• **Problem to work on**: Work out how many lines in the data below contain the string "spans", and reply with that figure alone.
Extracted information Start Marker
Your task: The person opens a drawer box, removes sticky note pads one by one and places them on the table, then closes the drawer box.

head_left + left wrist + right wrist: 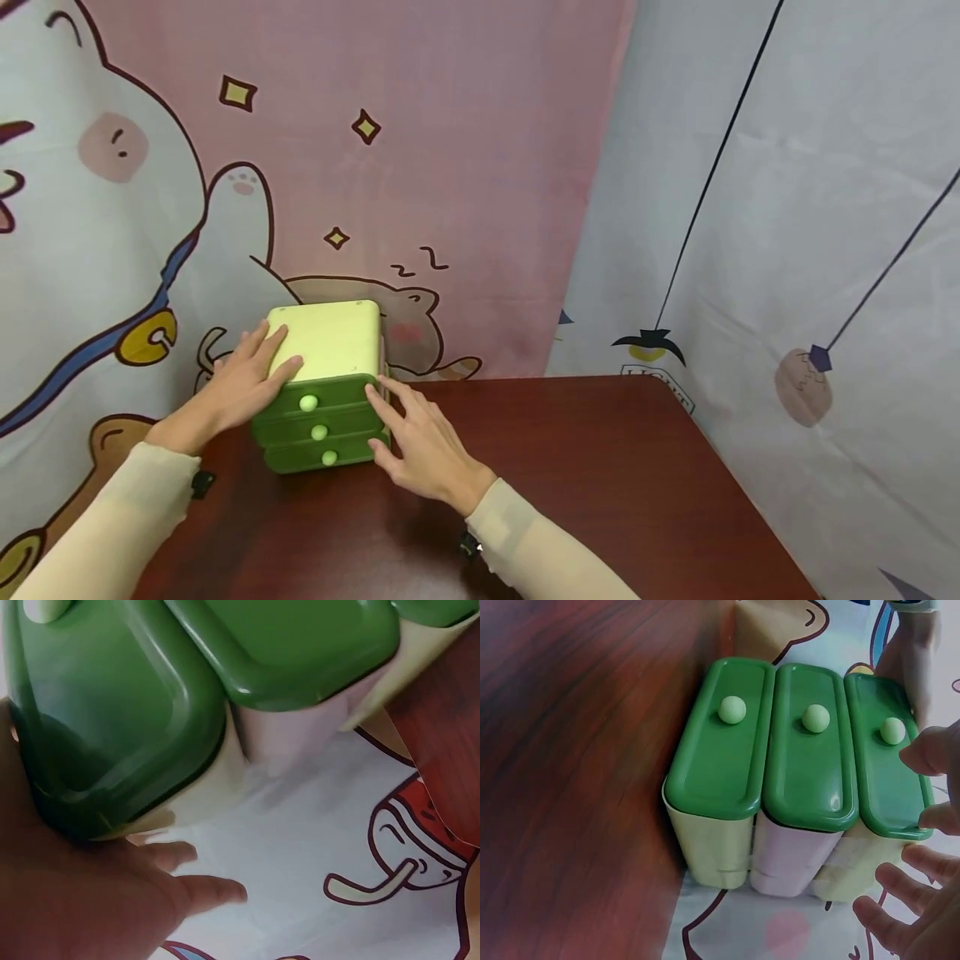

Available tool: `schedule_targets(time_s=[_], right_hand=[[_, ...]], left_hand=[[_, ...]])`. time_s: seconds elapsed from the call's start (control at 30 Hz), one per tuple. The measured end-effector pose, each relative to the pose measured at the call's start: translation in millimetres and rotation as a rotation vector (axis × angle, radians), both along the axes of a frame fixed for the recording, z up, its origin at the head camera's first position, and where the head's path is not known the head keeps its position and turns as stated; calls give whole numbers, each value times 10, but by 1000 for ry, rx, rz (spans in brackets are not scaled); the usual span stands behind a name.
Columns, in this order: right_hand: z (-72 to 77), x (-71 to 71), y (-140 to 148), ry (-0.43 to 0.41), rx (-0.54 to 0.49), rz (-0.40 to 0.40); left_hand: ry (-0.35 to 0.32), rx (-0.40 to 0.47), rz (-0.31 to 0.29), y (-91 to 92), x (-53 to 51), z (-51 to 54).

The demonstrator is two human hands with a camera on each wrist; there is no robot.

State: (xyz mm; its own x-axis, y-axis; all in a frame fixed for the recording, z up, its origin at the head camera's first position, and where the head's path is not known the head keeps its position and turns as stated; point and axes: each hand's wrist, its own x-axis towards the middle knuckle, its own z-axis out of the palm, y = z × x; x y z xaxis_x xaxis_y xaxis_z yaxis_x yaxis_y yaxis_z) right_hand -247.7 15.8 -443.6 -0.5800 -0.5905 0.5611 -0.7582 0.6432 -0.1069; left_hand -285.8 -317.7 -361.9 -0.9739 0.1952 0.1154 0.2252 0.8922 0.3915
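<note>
Clearly, our straight-fingered left hand (243,382) touches the top of the three-drawer chest (330,340) near the worktop's (570,467) back left corner, while our right hand (429,445), fingers loosely spread, lies at its front right edge.

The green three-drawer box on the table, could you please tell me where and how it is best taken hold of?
Probably low on both side walls, from left and right at once: the box stands upright with three drawers stacked, so a low hold should support them all. The round front knobs would likely just pull a drawer out.
</note>
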Motion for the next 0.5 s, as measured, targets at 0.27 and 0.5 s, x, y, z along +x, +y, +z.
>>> schedule_targets(time_s=[0.27, 0.5], right_hand=[[-46, -96, 89, 81, 63, -12], [-140, -173, 89, 332, 177, -22]], left_hand=[[-6, 5, 18, 44, -16, 4], [-11, -8, 7, -31, -22, 25]])
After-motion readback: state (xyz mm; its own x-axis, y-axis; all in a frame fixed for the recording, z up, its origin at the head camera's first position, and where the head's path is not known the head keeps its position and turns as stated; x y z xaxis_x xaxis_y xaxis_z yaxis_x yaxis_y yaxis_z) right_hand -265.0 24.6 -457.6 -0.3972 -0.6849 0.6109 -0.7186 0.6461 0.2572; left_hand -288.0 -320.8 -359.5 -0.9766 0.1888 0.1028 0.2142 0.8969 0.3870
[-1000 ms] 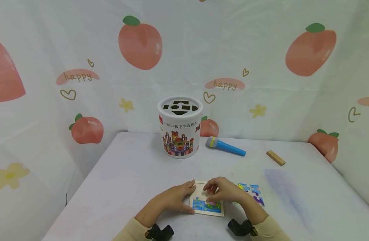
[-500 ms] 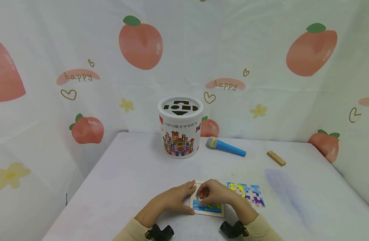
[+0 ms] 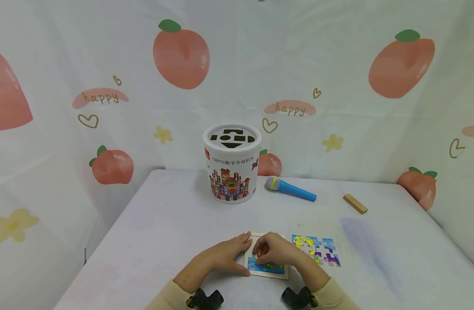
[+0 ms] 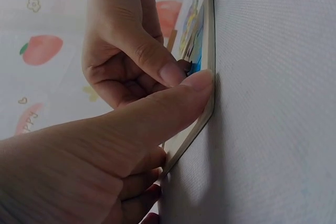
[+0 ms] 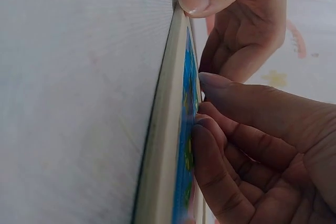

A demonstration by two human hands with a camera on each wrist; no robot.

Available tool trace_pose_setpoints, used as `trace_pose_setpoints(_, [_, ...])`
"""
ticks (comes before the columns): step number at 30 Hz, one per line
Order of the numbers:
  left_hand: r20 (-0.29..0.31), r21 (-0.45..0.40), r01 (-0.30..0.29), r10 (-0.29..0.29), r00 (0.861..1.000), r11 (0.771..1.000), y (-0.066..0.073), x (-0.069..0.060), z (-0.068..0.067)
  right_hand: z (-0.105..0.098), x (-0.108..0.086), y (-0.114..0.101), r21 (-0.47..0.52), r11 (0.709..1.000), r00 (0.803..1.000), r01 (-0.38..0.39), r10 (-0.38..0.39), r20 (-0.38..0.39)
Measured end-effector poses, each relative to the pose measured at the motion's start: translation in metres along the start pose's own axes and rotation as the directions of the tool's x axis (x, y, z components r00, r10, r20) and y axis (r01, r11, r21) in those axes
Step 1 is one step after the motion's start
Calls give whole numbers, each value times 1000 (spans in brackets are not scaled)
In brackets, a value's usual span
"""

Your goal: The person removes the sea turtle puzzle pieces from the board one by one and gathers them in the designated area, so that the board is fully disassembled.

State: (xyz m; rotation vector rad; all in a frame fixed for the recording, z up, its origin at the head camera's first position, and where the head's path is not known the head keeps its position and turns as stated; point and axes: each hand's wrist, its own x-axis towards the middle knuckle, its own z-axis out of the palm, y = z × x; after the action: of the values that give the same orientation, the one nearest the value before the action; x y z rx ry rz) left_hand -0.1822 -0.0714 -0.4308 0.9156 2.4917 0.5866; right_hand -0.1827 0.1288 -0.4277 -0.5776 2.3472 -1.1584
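My left hand (image 3: pixel 223 255) grips the left side of a shallow wooden puzzle tray (image 3: pixel 286 272). In the left wrist view, the left thumb (image 4: pixel 198 80) rests on the tray's rim (image 4: pixel 209 30). My right hand (image 3: pixel 277 249) is over the tray, thumb and fingers pinching a small puzzle piece low at its left part; the fingers mostly hide the piece. Joined blue pieces (image 3: pixel 256 266) fill the tray's near part. In the right wrist view, the right hand (image 5: pixel 262 145) has its fingertips at the picture surface (image 5: pixel 187 93). Several loose pieces (image 3: pixel 331 259) lie right of the tray.
A white bucket (image 3: pixel 232 172) with a shape-cutout lid stands at the back of the table (image 3: pixel 175 215). Right of it lie a blue toy microphone (image 3: pixel 296 190) and a small wooden block (image 3: pixel 355 203). A peach-patterned cloth (image 3: pixel 237 64) hangs behind.
My right hand has moved left across the tray and lowered its fingertips at the left part, uncovering more loose pieces. My left hand has kept its place on the tray.
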Motion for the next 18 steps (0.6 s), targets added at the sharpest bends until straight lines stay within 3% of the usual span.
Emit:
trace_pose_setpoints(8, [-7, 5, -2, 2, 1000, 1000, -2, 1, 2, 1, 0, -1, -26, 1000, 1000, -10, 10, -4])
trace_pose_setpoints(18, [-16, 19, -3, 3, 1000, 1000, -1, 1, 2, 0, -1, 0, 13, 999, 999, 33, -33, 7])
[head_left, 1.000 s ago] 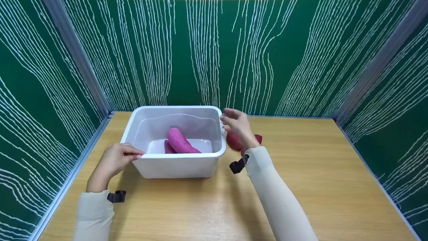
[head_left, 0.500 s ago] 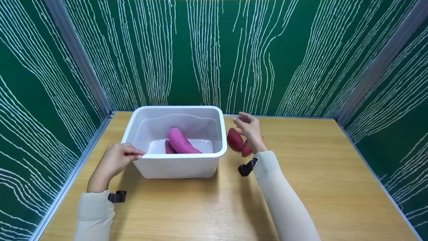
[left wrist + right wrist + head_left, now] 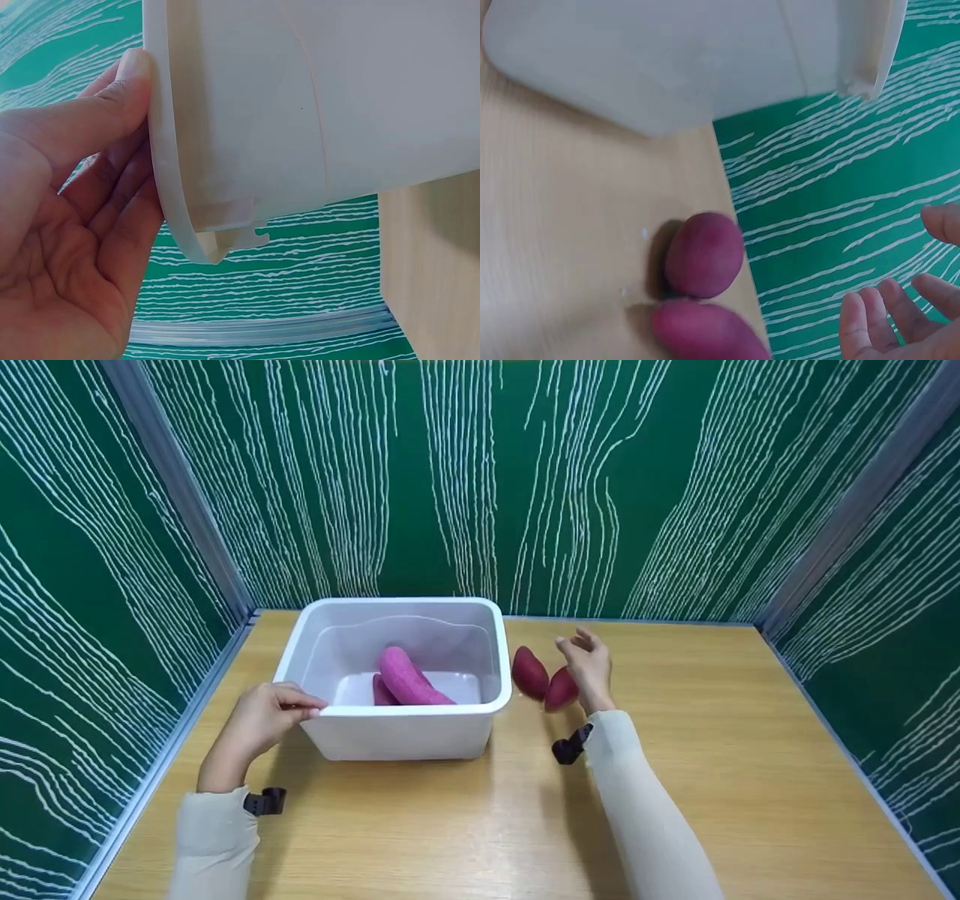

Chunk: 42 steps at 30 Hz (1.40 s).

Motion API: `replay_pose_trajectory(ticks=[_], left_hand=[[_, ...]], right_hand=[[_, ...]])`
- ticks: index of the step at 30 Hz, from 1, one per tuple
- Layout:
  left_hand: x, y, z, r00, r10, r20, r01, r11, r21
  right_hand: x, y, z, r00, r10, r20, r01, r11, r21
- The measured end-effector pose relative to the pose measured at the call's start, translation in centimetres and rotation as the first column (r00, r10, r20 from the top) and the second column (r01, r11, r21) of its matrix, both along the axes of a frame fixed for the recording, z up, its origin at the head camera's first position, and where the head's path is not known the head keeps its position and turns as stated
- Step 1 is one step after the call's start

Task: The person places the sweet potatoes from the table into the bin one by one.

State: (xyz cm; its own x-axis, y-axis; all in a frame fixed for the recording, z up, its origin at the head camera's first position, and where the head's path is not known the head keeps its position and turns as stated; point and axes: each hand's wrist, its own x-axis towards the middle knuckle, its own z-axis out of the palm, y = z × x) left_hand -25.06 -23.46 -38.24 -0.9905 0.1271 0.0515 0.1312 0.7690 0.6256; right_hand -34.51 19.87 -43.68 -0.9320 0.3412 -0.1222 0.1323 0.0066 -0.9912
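A white plastic tub (image 3: 405,731) stands upright on the table. My left hand (image 3: 259,720) pinches its near left rim; in the left wrist view the thumb (image 3: 131,82) lies against that rim. Inside the tub lie a long, curved pink object (image 3: 409,679) like a sweet potato and a darker one (image 3: 382,691) partly beneath it. Right of the tub, two dark red sweet-potato-like objects (image 3: 530,673) (image 3: 705,255) lie close together. My right hand (image 3: 590,669) is above and beside the right-hand one, its fingers loosely bent and holding nothing.
The wooden table (image 3: 720,780) extends to the right and in front of the tub. Green panels (image 3: 450,480) with white wavy lines enclose the back and sides, with metal strips at the corners. Each wrist wears a small black camera (image 3: 571,745).
My right hand has moved away from the tub's right rim, rightward and toward me, uncovering the two dark red objects. The left hand stays on the rim.
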Motion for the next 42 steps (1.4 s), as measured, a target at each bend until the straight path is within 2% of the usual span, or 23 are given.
replay_pose_trajectory(ticks=[7, 14, 19, 23, 32, 42], left_hand=[[-0.1, 0.0, 0.2, 1.000, -0.001, 0.022, 0.001, 1.000, 0.001], [-0.1, 0.1, 0.3, 0.999, 0.015, 0.046, -0.016, 1.000, 0.015], [-0.2, 0.1, 0.3, 0.999, 0.021, 0.043, -0.022, 0.999, 0.024], [-0.2, 0.1, 0.3, 1.000, 0.022, 0.019, -0.022, 1.000, 0.011], [-0.1, 0.1, 0.1, 0.998, 0.031, 0.048, -0.032, 0.999, 0.018], [-0.2, 0.2, 0.0, 0.998, 0.028, 0.049, -0.029, 0.999, 0.021]], right_hand=[[-0.2, 1.7, -2.1, 0.998, -0.058, 0.028, 0.055, 0.994, 0.095], [-0.3, 2.8, -4.2, 0.996, -0.070, 0.047, 0.065, 0.993, 0.102], [-0.1, 3.2, -5.0, 0.993, -0.088, 0.075, 0.077, 0.988, 0.131], [0.2, 3.3, -5.7, 0.992, -0.085, 0.092, 0.075, 0.991, 0.115], [0.0, 3.8, -7.6, 0.987, -0.077, 0.139, 0.063, 0.993, 0.103], [-0.4, 3.7, -8.2, 0.981, -0.055, 0.186, 0.028, 0.989, 0.143]])
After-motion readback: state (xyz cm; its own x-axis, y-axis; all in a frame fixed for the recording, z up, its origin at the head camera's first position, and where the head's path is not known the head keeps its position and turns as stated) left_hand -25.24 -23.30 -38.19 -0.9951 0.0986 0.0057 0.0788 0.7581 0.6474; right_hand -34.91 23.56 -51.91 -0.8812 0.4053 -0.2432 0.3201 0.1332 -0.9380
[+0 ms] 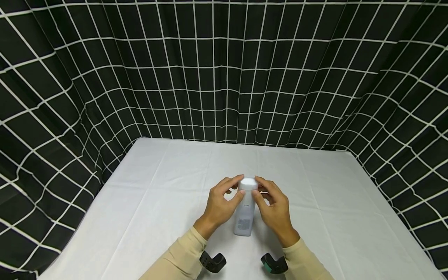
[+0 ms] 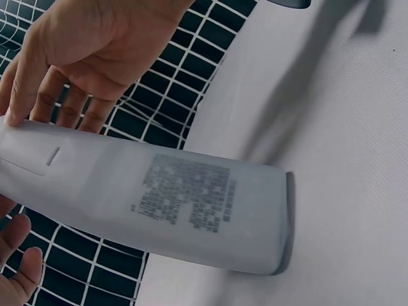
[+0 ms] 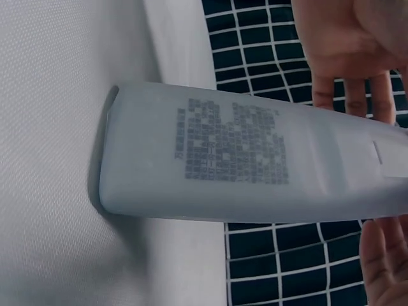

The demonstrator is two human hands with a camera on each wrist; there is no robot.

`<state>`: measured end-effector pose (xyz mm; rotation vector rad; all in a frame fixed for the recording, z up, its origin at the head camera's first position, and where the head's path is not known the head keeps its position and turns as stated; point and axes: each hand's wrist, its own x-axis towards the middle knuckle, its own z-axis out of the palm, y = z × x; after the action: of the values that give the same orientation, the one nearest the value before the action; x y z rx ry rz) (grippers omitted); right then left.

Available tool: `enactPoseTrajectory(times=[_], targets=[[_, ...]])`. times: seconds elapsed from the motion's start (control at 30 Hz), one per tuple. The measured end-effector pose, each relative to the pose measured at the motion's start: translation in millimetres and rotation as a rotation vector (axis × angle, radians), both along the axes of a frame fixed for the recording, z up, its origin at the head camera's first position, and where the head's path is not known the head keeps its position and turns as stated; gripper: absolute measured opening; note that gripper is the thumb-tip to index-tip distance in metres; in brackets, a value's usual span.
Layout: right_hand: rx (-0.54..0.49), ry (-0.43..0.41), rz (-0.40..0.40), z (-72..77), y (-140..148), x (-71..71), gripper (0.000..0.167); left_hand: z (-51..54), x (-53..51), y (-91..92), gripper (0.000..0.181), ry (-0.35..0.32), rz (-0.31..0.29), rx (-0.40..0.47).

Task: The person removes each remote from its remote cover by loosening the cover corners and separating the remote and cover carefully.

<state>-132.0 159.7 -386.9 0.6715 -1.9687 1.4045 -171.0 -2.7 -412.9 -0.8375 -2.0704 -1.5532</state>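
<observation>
The pale bottle [image 1: 245, 212] stands upright on the bench [image 1: 168, 186], lower centre of the head frame, long axis vertical, its cap [image 1: 249, 182] midway between your 2 hands, neither plainly nearer. Your left hand [image 1: 219, 204] and right hand [image 1: 275, 208], part-closed, pinch the top from opposite sides, thumbs nearest you.

A white cloth [image 1: 336, 217], marked with faint straight creases running from the near side toward the far edge, covers the tabletop [image 1: 168, 167]; both wrist views show its fine weave. A pale bottle [image 1: 246, 212] stands upright on it, roughly midway between left and right, with soft shadow lying close about its base.
</observation>
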Motion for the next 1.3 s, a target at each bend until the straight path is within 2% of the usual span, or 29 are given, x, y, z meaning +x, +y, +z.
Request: enactPoseTrajectory(times=[0.1,0.17,0.3,0.47,0.63,0.8,1.0,1.17,1.3], targets=[[-0.011,0.088,0.043,-1.2,0,-2.5,0.04,-0.1,-1.4,0.8,0.035,0.05,0.003,0.008],[-0.005,0.153,0.04,-1.8,0,-4.1,0.038,0.3,-1.6,0.8,0.034,0.071,0.005,0.01],[0.043,0.251,-0.032,-4.3,2,-8.0,0.034,1.0,-0.9,0.8,0.036,0.089,-0.001,-0.002],[0.065,0.302,-0.089,-12.9,7,-16.5,0.034,2.8,-0.5,1.9,0.039,0.102,0.001,-0.01],[0.04,0.306,-0.089,-16.7,8,-22.6,0.033,3.0,0.1,2.8,0.038,0.11,0.023,-0.002],[0.038,0.31,-0.125,-15.2,5,-24.0,0.03,3.7,-0.3,4.6,0.036,0.107,0.031,-0.012],[0.043,0.315,-0.204,-9.5,1,-24.3,0.011,5.8,-1.5,5.6,0.034,0.138,0.04,-0.064],[0.036,0.264,-0.257,-4.1,0,-25.4,0.011,6.6,1.8,3.5,0.035,0.157,0.05,-0.097],[0.033,0.221,-0.266,-2.5,1,-25.6,0.013,7.5,4.8,2.0,0.035,0.132,0.04,-0.099]])
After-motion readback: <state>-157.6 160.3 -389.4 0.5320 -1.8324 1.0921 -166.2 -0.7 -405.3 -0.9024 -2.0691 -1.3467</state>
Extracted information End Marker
• **Response for this exercise**: 2